#### [WORK REQUEST]
Transcribe the listing below only from the line with "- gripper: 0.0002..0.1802" up to and including the line with "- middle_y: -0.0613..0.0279".

#### [INFORMATION SUPPLIED]
►

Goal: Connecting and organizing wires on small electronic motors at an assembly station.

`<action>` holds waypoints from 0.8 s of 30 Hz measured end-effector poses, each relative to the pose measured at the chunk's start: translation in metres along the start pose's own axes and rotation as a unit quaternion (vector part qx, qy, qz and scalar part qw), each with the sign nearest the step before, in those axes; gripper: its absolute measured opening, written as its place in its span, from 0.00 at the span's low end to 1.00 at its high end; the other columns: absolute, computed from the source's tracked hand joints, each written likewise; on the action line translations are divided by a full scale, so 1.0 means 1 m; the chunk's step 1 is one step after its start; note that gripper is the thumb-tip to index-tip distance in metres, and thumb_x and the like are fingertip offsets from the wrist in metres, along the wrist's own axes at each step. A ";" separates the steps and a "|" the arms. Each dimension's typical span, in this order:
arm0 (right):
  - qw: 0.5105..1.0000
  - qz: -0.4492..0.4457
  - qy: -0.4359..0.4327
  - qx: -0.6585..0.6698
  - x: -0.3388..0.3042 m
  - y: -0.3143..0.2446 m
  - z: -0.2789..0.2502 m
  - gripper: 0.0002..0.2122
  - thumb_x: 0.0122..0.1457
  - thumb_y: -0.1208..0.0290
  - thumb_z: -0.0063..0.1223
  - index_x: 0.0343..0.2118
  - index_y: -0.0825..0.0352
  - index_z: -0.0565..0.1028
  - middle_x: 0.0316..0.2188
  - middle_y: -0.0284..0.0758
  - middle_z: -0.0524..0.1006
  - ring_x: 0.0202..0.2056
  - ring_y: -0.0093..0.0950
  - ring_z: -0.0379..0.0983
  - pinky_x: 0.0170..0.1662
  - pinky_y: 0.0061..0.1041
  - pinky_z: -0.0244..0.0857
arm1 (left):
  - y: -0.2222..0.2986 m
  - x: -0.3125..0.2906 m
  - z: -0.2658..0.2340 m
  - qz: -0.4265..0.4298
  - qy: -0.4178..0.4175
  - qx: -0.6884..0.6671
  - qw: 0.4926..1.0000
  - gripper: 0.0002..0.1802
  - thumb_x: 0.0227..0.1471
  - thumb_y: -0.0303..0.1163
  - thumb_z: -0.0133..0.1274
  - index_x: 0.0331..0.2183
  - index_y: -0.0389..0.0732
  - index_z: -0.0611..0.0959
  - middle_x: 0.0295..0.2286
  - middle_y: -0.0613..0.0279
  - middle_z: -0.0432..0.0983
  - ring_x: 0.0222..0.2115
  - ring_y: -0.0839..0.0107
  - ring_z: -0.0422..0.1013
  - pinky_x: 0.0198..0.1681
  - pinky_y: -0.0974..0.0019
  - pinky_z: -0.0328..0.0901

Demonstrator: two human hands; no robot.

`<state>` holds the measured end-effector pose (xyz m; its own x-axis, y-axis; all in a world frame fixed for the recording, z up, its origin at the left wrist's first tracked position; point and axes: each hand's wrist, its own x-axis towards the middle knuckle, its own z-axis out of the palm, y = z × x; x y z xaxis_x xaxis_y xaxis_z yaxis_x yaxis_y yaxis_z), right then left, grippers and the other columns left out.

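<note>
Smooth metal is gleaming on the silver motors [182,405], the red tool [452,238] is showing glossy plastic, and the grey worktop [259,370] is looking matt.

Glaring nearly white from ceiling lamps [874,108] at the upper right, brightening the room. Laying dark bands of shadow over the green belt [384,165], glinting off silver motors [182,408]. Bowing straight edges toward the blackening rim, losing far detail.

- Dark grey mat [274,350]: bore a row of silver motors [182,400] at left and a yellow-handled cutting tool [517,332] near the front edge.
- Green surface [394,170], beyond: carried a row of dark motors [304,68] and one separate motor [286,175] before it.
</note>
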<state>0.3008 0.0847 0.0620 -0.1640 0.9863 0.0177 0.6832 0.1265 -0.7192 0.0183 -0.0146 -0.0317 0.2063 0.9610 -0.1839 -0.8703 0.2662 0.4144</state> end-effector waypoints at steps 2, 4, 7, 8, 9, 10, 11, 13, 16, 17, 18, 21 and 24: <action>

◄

#### [RESULT OF THE TASK]
  - gripper: 0.0002..0.1802
  - thumb_x: 0.0227..0.1471
  - thumb_y: -0.0303..0.1163
  - thumb_z: -0.0133..0.1274
  - index_x: 0.0331..0.2183
  - index_y: -0.0389..0.0732
  - index_z: -0.0611..0.0959
  - middle_x: 0.0295..0.2286
  - middle_y: -0.0613..0.0279

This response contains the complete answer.